■ TASK OBJECTIVE
Copy each line of the material in which the word "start" appears.

■ PROVIDED MATERIAL
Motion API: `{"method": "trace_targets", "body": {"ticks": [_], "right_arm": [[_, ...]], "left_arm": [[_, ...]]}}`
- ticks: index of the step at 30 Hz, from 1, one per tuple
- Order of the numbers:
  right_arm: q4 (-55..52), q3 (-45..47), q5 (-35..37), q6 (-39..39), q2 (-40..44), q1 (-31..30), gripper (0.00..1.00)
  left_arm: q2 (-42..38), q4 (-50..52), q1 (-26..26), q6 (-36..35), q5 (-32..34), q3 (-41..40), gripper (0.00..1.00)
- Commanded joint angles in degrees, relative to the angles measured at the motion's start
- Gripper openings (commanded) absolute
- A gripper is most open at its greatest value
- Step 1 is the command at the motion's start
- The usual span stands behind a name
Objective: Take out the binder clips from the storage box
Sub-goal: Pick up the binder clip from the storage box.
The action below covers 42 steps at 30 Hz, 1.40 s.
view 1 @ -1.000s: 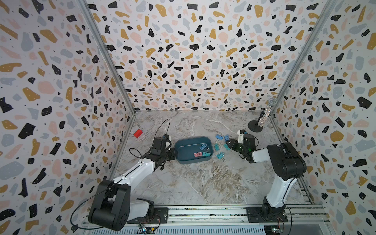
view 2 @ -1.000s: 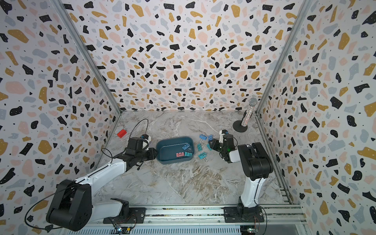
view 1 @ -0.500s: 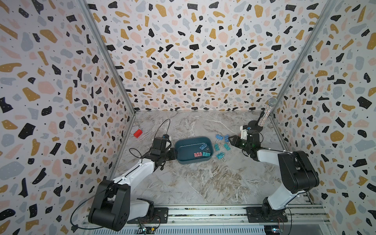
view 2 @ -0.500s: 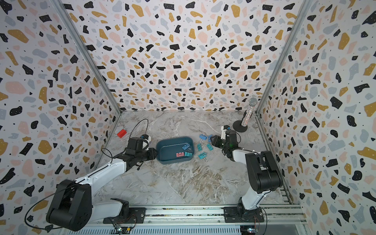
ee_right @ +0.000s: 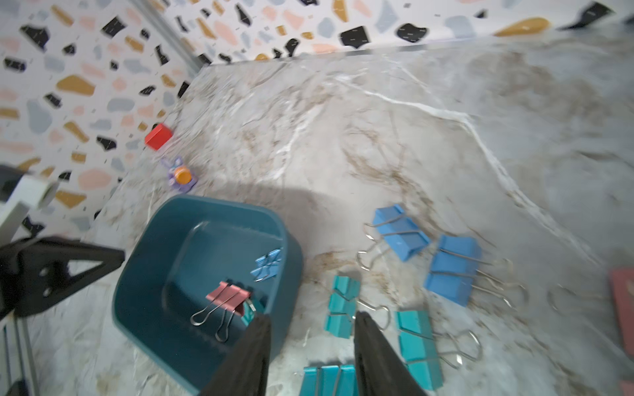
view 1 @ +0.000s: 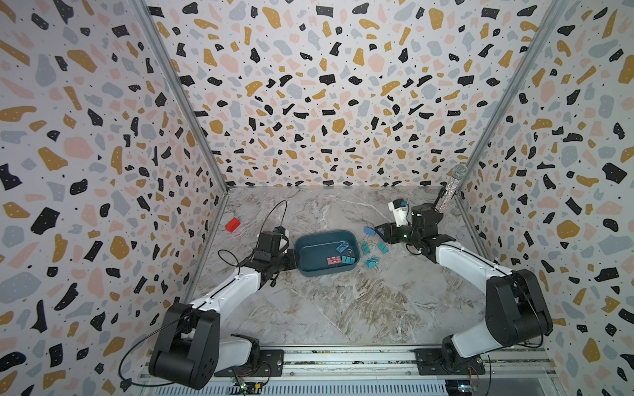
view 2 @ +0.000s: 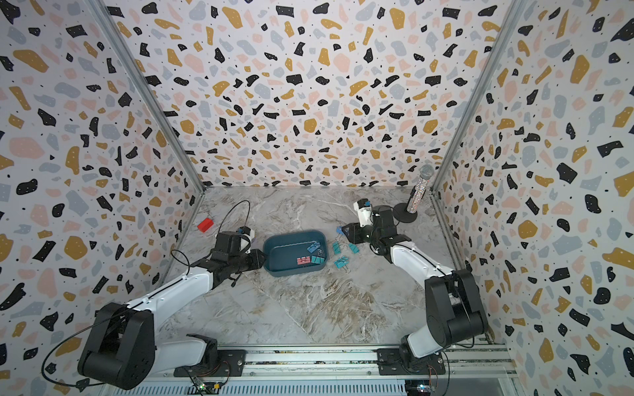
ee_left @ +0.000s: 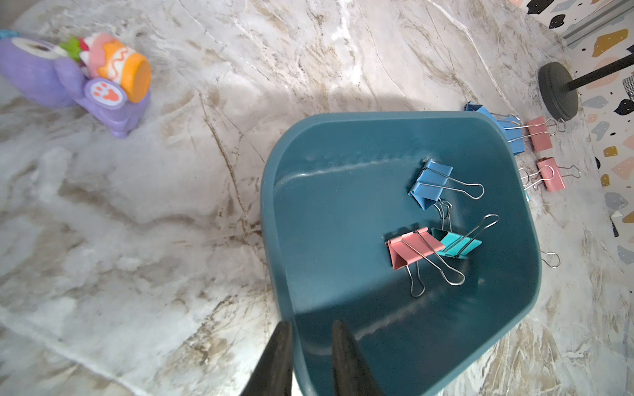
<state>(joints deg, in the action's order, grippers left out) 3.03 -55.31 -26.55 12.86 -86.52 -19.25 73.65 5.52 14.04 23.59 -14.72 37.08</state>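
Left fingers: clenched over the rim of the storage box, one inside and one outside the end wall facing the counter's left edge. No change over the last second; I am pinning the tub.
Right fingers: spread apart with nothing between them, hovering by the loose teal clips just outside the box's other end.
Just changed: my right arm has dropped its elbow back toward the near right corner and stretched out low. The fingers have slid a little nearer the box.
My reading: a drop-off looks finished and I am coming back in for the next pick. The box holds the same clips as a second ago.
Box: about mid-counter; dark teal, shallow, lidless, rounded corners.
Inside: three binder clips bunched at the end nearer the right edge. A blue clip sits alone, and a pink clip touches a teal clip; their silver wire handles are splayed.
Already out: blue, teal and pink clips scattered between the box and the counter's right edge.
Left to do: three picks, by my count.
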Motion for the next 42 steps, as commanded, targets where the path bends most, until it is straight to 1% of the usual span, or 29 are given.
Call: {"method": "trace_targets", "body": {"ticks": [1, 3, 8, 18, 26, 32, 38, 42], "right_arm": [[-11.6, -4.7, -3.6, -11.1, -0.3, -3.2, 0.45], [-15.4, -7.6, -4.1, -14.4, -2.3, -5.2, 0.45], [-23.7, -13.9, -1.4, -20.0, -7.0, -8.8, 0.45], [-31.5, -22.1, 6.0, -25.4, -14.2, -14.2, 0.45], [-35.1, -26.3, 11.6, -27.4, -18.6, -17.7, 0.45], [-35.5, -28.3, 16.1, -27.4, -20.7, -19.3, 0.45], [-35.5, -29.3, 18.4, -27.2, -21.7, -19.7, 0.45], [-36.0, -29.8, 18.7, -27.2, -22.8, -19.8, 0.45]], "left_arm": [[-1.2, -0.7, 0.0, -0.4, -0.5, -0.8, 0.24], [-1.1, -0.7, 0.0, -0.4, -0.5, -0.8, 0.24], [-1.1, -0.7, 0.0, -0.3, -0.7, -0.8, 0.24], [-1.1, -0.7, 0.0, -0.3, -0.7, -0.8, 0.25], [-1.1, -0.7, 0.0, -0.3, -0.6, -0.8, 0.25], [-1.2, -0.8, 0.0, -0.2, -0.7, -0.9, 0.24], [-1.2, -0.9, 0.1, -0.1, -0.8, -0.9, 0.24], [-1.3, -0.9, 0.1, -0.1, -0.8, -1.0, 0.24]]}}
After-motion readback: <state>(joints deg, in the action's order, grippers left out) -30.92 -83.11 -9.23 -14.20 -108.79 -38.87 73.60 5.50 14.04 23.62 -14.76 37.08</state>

■ SOLVED EXERCISE
- Commanded joint angles in degrees, relative to the angles measured at the motion's start
- Step 1 is the command at the motion's start

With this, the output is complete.